Но внутри не было ни тебя, ни твоих следов. Поэтому я посмотрел на карту и, мысленно проведя по ней более-менее прямую линию, подумал о других возможных точках притяжения для больного старика, измученного внезапными воспоминаниями, и о других возможных безопасных местах.

— Чтобы найти дедушку, я могу обратиться к своим, — предложил мне Сегис. К своим: сотням ребят из разных школ и институтов, которые, передвигаясь по городу, разносят всякие вещи в обмен на небольшую комиссию. Сегис мог бы послать им твою фотографию, и у нас моментально появилась бы армия следопытов.

— Хорошая идея, — сказал я ему и чуть не добавил: но если они его найдут, пусть не останавливают, а просто идут следом и сообщают нам, где ты. Этого я не сказал, потому что не хотел злоупотреблять терпением сына. По сути, он уже начал подозревать во мне сумасшествие или преждевременное слабоумие.

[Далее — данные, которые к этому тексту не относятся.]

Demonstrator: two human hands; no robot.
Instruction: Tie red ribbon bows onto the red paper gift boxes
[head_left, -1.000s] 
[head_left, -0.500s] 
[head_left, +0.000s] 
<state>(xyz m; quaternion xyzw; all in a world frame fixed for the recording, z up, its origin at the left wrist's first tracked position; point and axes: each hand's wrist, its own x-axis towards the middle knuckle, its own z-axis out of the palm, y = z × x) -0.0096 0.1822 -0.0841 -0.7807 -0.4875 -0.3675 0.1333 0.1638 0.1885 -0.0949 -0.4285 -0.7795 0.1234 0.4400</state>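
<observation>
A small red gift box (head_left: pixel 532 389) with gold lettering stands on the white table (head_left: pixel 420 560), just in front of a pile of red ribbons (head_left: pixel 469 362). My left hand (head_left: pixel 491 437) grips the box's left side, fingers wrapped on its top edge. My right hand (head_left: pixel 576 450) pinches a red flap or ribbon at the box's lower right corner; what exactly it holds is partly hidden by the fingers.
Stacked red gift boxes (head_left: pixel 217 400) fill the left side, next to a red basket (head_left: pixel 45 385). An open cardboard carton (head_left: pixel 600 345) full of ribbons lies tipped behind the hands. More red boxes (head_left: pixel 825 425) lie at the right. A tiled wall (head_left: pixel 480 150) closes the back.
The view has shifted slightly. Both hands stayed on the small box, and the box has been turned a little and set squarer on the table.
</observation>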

Сегис вбил твое имя в поисковик, чтобы найти фотографию, которую можно было разослать, но в большинстве своем показывать твои изображения другим не рискнул; думаю, причина крылась не в уважении к тебе, а в его доброй репутации: он тоже не хочет связывать свое имя с таким негодяем, как ты. То были газетные снимки, и на них Сегисмундо Гарсия выходил из здания суда в окружении камер и отбивался от беззубого клиента; сидел на скамье подсудимых и нервно теребил галстук, словно петлю палача; выходил из тюрьмы после условного освобождения со спортивной сумкой в руке и все еще горделиво; садился в машину полицейского, который накрывал твою голову рукой, чтобы ты не ударился; с уже побежденным видом слушал на другой скамье приговор. Отбросив эти и многие другие, мы в итоге нашли фотографию хороших времен — приложение к интервью на сайте ассоциации потребителей: «Мы вернем улыбки миллионам бедных семей».

Загрузка...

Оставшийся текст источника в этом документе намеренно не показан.